## [PROBLEM DETAILS]
The answer must be a single number: how many lines of the entries below include "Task".

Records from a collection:
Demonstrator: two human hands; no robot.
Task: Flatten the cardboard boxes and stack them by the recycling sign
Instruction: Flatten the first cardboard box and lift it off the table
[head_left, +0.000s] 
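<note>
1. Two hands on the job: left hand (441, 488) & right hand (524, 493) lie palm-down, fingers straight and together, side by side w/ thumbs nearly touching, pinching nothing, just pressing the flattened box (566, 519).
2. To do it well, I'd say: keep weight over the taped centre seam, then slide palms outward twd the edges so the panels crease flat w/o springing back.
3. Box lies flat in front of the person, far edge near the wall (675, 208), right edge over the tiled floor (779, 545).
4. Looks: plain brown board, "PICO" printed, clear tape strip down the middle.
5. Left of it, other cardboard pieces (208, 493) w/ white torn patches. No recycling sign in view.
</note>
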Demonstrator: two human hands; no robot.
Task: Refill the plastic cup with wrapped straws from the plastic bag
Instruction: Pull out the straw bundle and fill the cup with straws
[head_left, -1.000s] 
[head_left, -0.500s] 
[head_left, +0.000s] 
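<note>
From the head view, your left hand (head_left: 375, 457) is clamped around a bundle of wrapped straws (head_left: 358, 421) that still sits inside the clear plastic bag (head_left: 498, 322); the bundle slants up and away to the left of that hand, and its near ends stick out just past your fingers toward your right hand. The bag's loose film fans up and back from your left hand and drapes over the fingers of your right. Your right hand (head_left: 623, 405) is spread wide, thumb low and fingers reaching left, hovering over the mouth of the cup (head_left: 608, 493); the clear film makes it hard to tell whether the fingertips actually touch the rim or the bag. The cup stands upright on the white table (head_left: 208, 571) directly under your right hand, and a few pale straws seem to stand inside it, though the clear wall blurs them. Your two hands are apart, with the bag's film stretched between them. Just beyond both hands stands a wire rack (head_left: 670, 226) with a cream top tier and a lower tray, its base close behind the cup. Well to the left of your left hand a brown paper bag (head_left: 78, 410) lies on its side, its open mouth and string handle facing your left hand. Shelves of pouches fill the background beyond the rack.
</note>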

## [EXERCISE ANSWER]
2